Wednesday, October 19, 2011

Human Body Unit: The Brain

We have been studying the brain in fits and spurts the last couple of weeks. For some reason, we're only getting to it about twice a week. But here's what we've done.

We talked quite a bit about the functions of the brain (not the senses as we'll do this later), but things like memory, thinking, sleep and thing like that.


First we talked about the difference between long term and short term memories. We spent quite a bit of time reminiscing about living in Australia.

To the left, we are playing a memory game. They are looking at the tray of objects. Then I took two objects away and they tried to determine what was missing.

We also looked at a list with five words:
and a list with ten words:
and tried to recall all the words.

We learned strategies for improving your memory as well ... like placing items you need to remember in funny places around your house. For example, if you need to remember to buy toothpaste, you imagine placing the tube inside the microwave or something.


We spent time learning about the parts of the brain and the different functions of the various regions of the brain.

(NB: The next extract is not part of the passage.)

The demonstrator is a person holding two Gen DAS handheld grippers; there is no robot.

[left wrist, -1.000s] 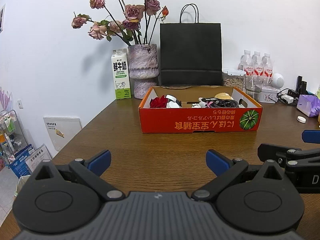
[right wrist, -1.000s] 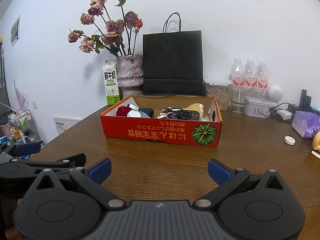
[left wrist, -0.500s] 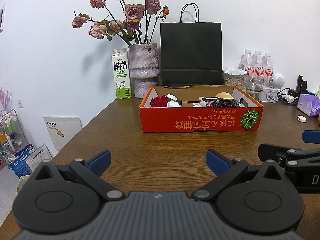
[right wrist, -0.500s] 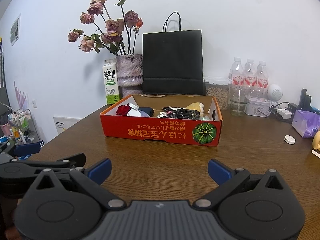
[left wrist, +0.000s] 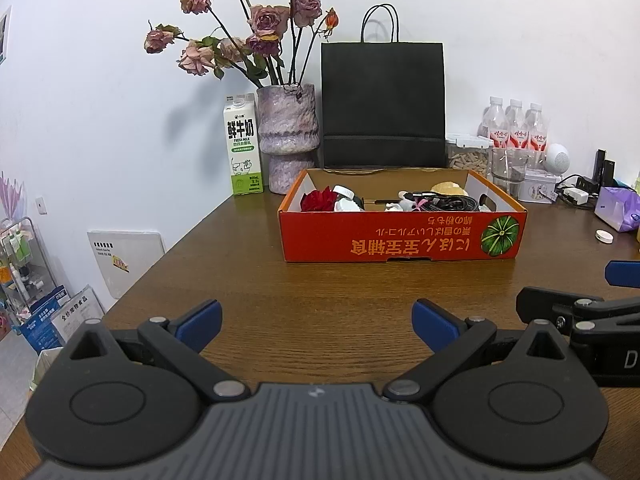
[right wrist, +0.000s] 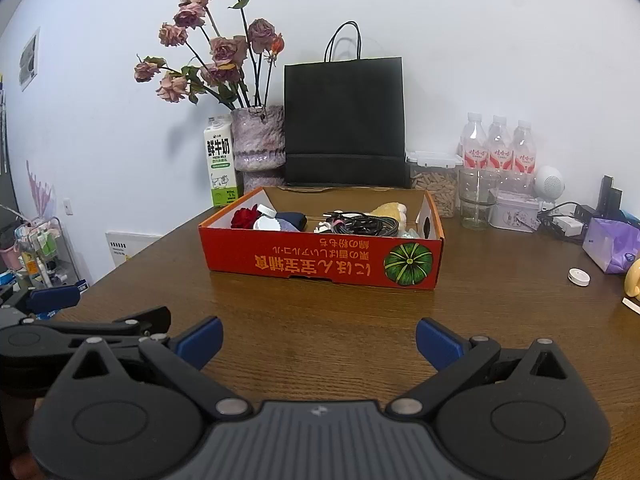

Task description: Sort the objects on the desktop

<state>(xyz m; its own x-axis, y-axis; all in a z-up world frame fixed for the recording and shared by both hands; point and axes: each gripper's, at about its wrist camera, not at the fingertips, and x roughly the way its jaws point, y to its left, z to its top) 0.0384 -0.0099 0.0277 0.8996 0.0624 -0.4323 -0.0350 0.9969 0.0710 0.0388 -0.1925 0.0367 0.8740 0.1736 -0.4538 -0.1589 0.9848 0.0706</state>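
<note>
An orange cardboard box (left wrist: 400, 240) (right wrist: 320, 256) with a pumpkin print stands on the wooden table (left wrist: 320, 292). It holds a red rose (left wrist: 318, 201), a white jar (right wrist: 267, 222), black cables (right wrist: 368, 224), a yellow item (right wrist: 390, 211) and other small things. My left gripper (left wrist: 316, 322) is open and empty, low over the table in front of the box. My right gripper (right wrist: 318, 340) is open and empty beside it. Each gripper shows at the edge of the other's view.
Behind the box stand a milk carton (left wrist: 243, 148), a vase of dried roses (left wrist: 288, 136) and a black paper bag (left wrist: 383, 106). At the right are water bottles (right wrist: 498, 144), a glass (right wrist: 476, 200), a tin (right wrist: 514, 210), a purple pouch (right wrist: 612, 250) and a white cap (right wrist: 579, 277).
</note>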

We did copywork related to our readings. (We read a number of children's books about the brain that we borrowed from the library.)

We made a brain out of cornstarch clay and used that as we talked about the various parts and functions of the brain.

We opened one of the kits we got this summer and put together the various bits (the eyes and teeth pop in, you connect the jaw bone, add the brain and the top of the skull).
I picked this cheap foam puzzle of the brain up a while ago -- we reviewed some of the parts and functions of the brain while they took turns putting it back together.
And we also talked about our dreams and read about dreams function for the brain. It's always fun talking about dreams you've had!

We also talked about protecting the brain, but that's a post for another day.

We got a lot of great ideas from this book: It's All in Your Head: A Guide to Your Brilliant Brain by Sylvia Funston and Jag Ingram for engaging activities related to memory and dreams.

I thought My Brain by Kathy Furgang was terrific for teaching the kids about the functions of various parts of the brain.
Just for fun, I ordered this free jello mold (I paid $2.95 in shipping/handling so it wasn't truly free.) It came quickly and we're excited to give it a try. We'll be doing this for Halloween.